Property owners already pay taxes on royalties from oil, gas production

April 28, 2013 at 3:02 p.m.
Updated April 27, 2013 at 11:28 p.m.

Editor, the Advocate:

As a property and royalty owner in DeWitt County, I feel compelled to respond to the letter written by David Brown that appeared in Tuesday's paper. The writer seems to believe that the much-needed road repairs in the Eagle Ford Shale area should not be financed by state or county funding but by the royalty owners who are reaping a "windfall of money" from oil and gas production. Readers need to remember what all of us should have learned in school - government has no money. Government's money comes from each of us by way of things called taxes. Our government uses our money to provide services that benefit all of us.

Perhaps Mr. Brown is unaware of the fact that the oil companies and royalty owners in this area contribute greatly to our government by means of the taxes they are assessed. Oil companies pay taxes on all of their production, and each royalty owner has taxes withheld from every royalty payment. In DeWitt County, royalty owners are assessed additional taxes on their production payments. This amounts to quite a large sum of money that various government entities receive each year; some of which should rightly be used for the repair and maintenance of our roads.

I would also like to address an issue raised by Mr. Brown that I find personally offensive.

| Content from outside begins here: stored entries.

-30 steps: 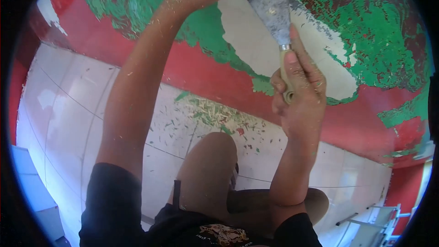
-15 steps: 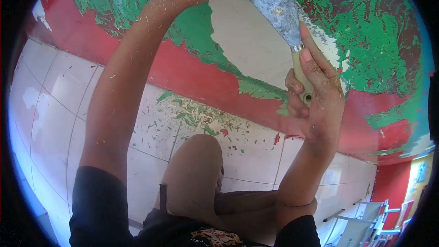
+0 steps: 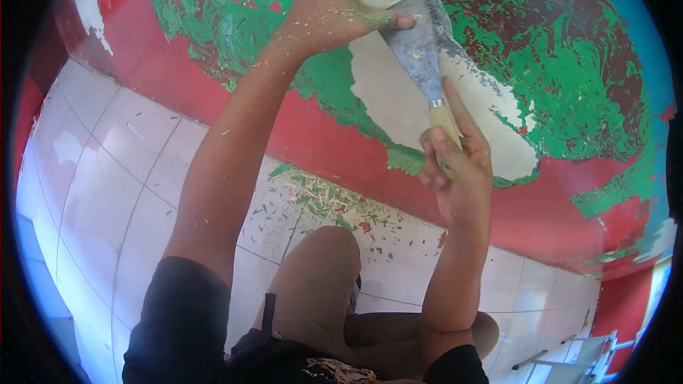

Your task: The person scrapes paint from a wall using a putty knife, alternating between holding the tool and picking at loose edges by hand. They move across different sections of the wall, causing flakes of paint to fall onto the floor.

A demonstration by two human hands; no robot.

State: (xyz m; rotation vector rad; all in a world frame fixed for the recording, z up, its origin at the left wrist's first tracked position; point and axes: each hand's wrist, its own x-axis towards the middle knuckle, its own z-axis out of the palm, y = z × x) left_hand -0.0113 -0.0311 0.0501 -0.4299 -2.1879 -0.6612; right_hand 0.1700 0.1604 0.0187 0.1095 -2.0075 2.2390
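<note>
My right hand (image 3: 459, 163) is wrapped round the pale handle of a paint scraper (image 3: 417, 46), its index finger stretched along the neck. The wide metal blade points up at the wall (image 3: 388, 89), where green and red paint has come away from a whitish patch. My left hand (image 3: 331, 11) lies spread beside the blade, with the thumb resting on or just over its corner. Fine paint chips stick to the left hand and forearm. Whether the blade edge presses on the wall is hard to make out.
Green, pale and red paint flakes (image 3: 320, 195) are scattered on the white floor tiles (image 3: 142, 171) along the wall's base. My bent knee (image 3: 320, 256) is close to them. A metal-framed piece of furniture (image 3: 580, 355) stands at the lower right.
The view has shifted, showing more of the upper wall. The left hand's fingers now show spread, and more of the bare whitish patch is visible beside the scraper. The right hand keeps its hold.
</note>
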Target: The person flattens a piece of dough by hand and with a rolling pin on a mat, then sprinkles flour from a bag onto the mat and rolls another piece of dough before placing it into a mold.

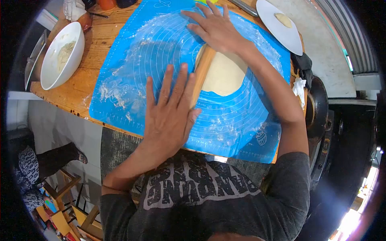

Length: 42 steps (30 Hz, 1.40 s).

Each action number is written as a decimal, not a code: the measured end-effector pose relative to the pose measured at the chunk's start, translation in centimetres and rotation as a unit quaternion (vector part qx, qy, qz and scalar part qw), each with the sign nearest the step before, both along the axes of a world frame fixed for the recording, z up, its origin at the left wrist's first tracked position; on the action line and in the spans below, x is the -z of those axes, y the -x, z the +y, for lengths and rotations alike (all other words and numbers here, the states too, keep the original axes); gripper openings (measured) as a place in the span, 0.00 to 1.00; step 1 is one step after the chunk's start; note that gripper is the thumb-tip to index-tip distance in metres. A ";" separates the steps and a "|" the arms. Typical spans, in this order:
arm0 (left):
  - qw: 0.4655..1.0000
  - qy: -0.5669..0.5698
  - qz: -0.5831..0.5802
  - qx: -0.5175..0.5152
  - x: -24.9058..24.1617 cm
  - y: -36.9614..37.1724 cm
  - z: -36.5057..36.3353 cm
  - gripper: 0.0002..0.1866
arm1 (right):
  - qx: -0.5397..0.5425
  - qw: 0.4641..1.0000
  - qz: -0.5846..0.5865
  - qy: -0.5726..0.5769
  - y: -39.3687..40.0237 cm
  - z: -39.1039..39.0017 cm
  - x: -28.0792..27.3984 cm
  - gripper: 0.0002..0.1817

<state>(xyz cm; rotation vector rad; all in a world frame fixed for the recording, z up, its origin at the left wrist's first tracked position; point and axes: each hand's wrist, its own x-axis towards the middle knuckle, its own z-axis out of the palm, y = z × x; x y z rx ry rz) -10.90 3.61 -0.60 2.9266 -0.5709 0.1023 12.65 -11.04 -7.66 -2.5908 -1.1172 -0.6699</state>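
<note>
A wooden rolling pin lies at a slant over the left part of a flat, pale sheet of dough. My left hand rests flat, fingers stretched out, against the near end of the pin. At the far end, my right hand lies over the pin with its fingers spread; its palm hides that end and the dough's upper edge. Under the dough is a blue pastry mat printed with rings and dusted with flour.
On the wooden table, a white bowl of flour stands at left. A white plate with a small dough piece sits at upper right. Beyond the right edge is a dark pan. Someone's sandalled foot shows at left.
</note>
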 end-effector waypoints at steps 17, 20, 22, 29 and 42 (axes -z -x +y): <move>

Concerning my royalty money, he states that I "did not do anything to earn it." Perhaps he needs to be informed that mineral rights can be a part of a land purchase, making them something that is bought. It wasn't simply luck that enabled my family to afford to buy land that included mineral rights. It was two things: hard work and sacrifice. These two things enabled my family to earn the money necessary to purchase land along with its mineral rights. We now own a commodity that oil companies desire to buy. Isn't it amazing what hard work and sacrifice can do? Do not ever tell me that my royalty payments are simply the result of a game of chance.